PAS D'ESPOIR D'ACCORDS

Les pommes de discorde - climat, Iran et commerce - seront certes abordées pendant cette visite d'Etat, notamment lors de l'entretien dans le bureau Ovale mardi, mais ne devraient donc pas être au centre du déplacement, selon l'entourage d'Emmanuel Macron.

"On espère que cette visite va être utile pour mieux expliquer nos positions mais, sur ces trois sujets, on n'espère pas de 'deal', on ne prévoit pas d'engranger d'accord lors de ces trois jours", dit-on. "Ce n'est pas vraiment l'objet de cette visite, c'est une visite très politique".

Depuis son élection en mai 2017, Emmanuel Macron est parvenu à tisser une relation "amicale" avec son homologue de 30 ans son aîné, en optant pour une mise en avant des points de convergence, notamment la lutte contre le terrorisme.

"L'alchimie particulière qui s'est construite entre les deux présidents s'est progressivement transformée en une volonté authentique de dialogue constructif même lorsqu'ils sont en désaccord", souligne Pierre Vimont, chercheur associé à Carnegie Europe sur le site du think tank.

Le chef de l'Etat français est toutefois contraint de marcher sur des oeufs avec l'ancien magnat de l'immobilier, dont l'imprévisibilité a donné - et continue de donner - des sueurs froides aux chancelleries du monde entier.

"Ce n'est pas un homme politique classique", reconnaissait diplomatiquement le chef de l'Etat français en janvier. "Parfois je parviens à le convaincre, parfois j'échoue".

"Ce qui est important pour nous, c'est d'être engagé dans un dialogue continu", insiste un haut responsable français, qui ajoute : "on sait les décisions qu'il a prises, on ne sait pas les décisions qu'il aurait pu prendre ni quelle part on a eu dans l'évolution de sa réflexion".

"INTERLOCUTEUR PRIVILÉGIÉ EN EUROPE"

Les deux échéances sur l'accord sur le programme nucléaire iranien et l'acier devraient constituer un bon baromètre. Donald Trump a donné aux signataires européens jusqu'au 12 mai pour "réparer les affreuses erreurs" de l'accord, faute de quoi il refusera de prolonger l'assouplissement des sanctions américaines contre la république islamique.

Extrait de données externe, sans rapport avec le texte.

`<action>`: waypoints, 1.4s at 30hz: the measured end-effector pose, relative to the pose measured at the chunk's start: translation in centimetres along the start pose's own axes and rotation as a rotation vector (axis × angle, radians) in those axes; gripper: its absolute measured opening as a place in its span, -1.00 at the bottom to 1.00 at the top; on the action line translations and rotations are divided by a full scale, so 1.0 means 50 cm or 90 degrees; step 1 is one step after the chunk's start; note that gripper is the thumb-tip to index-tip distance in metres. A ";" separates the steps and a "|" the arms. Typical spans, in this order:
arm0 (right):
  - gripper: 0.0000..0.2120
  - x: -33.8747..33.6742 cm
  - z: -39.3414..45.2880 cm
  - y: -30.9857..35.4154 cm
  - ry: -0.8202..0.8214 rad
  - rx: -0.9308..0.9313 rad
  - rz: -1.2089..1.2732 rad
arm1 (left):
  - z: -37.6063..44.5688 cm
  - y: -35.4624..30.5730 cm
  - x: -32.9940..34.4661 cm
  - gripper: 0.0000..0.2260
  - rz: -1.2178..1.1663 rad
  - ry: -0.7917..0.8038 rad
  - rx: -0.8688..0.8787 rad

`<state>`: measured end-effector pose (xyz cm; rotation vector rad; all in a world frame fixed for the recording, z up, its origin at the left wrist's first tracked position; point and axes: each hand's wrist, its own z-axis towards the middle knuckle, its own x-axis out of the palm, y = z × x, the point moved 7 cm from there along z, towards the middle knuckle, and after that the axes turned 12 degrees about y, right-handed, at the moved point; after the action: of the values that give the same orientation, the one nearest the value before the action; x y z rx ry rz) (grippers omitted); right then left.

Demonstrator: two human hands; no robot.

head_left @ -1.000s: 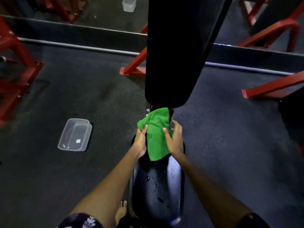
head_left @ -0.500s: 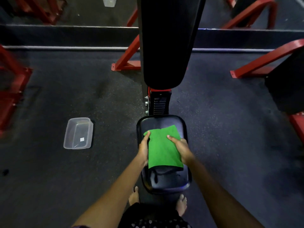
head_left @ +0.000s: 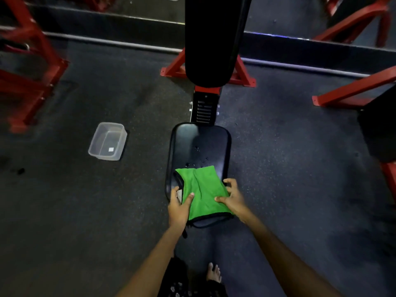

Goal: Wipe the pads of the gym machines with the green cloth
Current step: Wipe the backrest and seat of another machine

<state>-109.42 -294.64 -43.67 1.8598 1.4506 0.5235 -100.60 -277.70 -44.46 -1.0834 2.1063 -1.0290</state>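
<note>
Wiping the seat pad [head_left: 199, 142] of a red-framed bench, green cloth [head_left: 203, 189] spread flat on the near half of the pad, close to its front edge. Left hand [head_left: 179, 207] grips the cloth's left edge, thumb on top, fingers curled at the side of the pad. Right hand [head_left: 232, 199] pinches the right edge, thumb on the cloth, fingers bent over its corner. Hands apart, one on each side of the cloth, both clamped on it

Progress, judged: seat pad partly done. Far half is bare and shows a few water drops [head_left: 200, 156] just beyond the cloth, so that part probably needs another pass. Long back pad [head_left: 214, 39] stands upright behind the seat, no cloth on it; cannot tell if it is wiped. Other red machine frames [head_left: 353, 91] around, with a dark pad [head_left: 379, 125] at the right edge untouched by the cloth right now. Clear plastic tub [head_left: 108, 141] sits on the floor to the left, well apart from the bench. Most of the job looks left
</note>
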 end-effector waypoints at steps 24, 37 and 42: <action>-0.46 0.212 0.143 0.073 -0.048 -0.209 -0.847 | 0.075 0.120 -0.072 -0.59 -0.023 -0.051 0.139; -0.47 0.214 0.149 0.069 -0.044 -0.258 -0.874 | 0.082 0.128 -0.100 -0.42 0.110 -0.098 0.130; -0.50 0.136 0.109 0.008 0.063 -0.492 -0.963 | 0.080 0.125 -0.101 -0.38 0.112 -0.097 0.124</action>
<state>-103.45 -289.75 -47.72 -0.0707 1.8558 0.2788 -97.65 -272.57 -51.19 -0.8375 1.8979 -1.0094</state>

Parallèlement, l'Union européenne a jusqu'au 1er mai pour négocier des exemptions permanentes aux tarifs de 25% sur l'acier et de 10% sur l'aluminium que Donald Trump a décidé en mars d'instaurer.

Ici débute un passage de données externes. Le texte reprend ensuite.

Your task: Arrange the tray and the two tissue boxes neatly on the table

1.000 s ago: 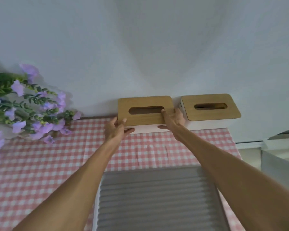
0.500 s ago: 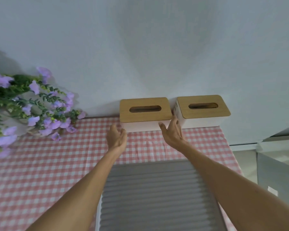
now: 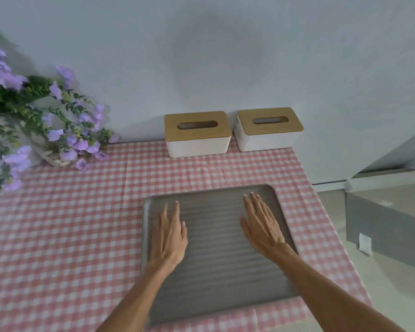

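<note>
Pink-and-white checked cloth covers our table (image 3: 58, 236). Our left hand (image 3: 169, 232) and right hand (image 3: 261, 226) lie spread, fingers flat, on the grey ribbed rectangular tray (image 3: 216, 267) near the front edge. Two white tissue boxes with wooden lids, left one (image 3: 197, 134) and right one (image 3: 268, 129), stand side by side along the back edge.

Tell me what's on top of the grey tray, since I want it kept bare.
Only the person's left hand and right hand, both open and flat over the ridged tray. Whatever lies beneath the palms and forearms is hidden.
</note>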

"Sur l'Iran, il y a des négociations qui ont bien avancé depuis le mois de janvier mais son équipe rapprochée nous dit qu'il n'a pas encore pris sa décision", note-t-on à Paris, où l'on se montre très prudent.

"Les Européens, notamment l'E-3 (France, Allemagne te Grande-Bretagne, ndlr), ont travaillé dur pour essayer de répondre à certaines de nos préoccupations les plus importantes concernant le programme de missiles balistiques de l'Iran (...) Ce travail n'est pas encore terminé", a confirmé vendredi un haut fonctionnaire américain ayant requis l'anonymat.

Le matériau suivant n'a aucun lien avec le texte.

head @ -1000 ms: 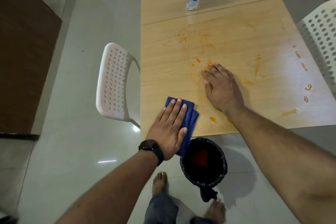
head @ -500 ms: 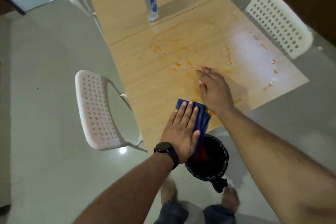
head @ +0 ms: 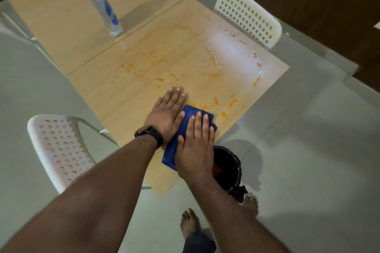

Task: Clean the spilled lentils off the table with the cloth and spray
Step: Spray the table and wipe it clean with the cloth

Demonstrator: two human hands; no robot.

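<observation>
The wooden desk (head: 131, 92) runs away from the viewer in two panels joined at a seam, and its near panel is streaked with orange smears. Two white perforated chairs stand at it, one on the left (head: 59, 150) and one on the far right (head: 249, 15). Below the near desk edge sits a black-lined bin (head: 228, 168) with something red-orange inside, just beside the person's bare feet.

On the far panel, close to the seam, stands a clear plastic bottle (head: 102, 4) with a blue label — the print on it is too blurred to read.

The blue cloth (head: 186, 127), folded flat, lies near the front edge of the desk, under both hands. The right hand (head: 195, 146) lies palm-down on top of it, fingers (head: 198, 123) straight and close together, pressing the cloth to the wood; nothing is curled round it. The left hand (head: 167, 112) lies flat too, fingers (head: 174, 96) stretched out on the bare desk just left of the cloth, with the thumb side resting on the cloth's left edge. A dark watch (head: 149, 132) sits on the left wrist.

The spilled lentils (head: 224, 107) show as small orange bits and dabs — some just beyond and right of the cloth, more ahead of the left fingertips, and a line of pale drops near the right edge.
</observation>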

La marge de manoeuvre s'annonce étroite. Alliés dans la lutte contre l'Etat islamique et contre les groupes djihadistes dans le Sahel, la France et les Etats-Unis ont encore une fois pu démontrer la solidité de cette alliance avec les récentes frappes menées en Syrie contre l'arsenal chimique du régime de Bachar al Assad.

Mais le limogeage du secrétaire d'Etat Rex Tillerson et son remplacement par "le faucon" Mike Pompeo, combinés à la nomination de John Bolton comme conseiller à la sécurité nationale, sont perçus comme un durcissement de la politique américaine et de mauvais augure pour l'accord iranien.

Il n'en reste pas moins qu'à l'heure actuelle, Emmanuel Macron est parvenu à échapper aux tweets ou aux déclarations critiques - contrairement à la chancelière allemande Angela Merkel, qui était le point de contact en Europe sous la présidence Obama aux dépens de François Hollande.

"L'interlocuteur principal à l'heure actuelle de Donald Trump en Europe, c'est la France", abonde Dominique Moïsi, géopolitologue et conseiller spécial de l'institut français des relations internationales (Ifri).

Angela Merkel, qui sera en visite à Washington le 27 avril, "a incontestablement irrité Donald Trump, elle ne semble pas exercer de séduction ou de fascination sur lui et le contraire est vrai".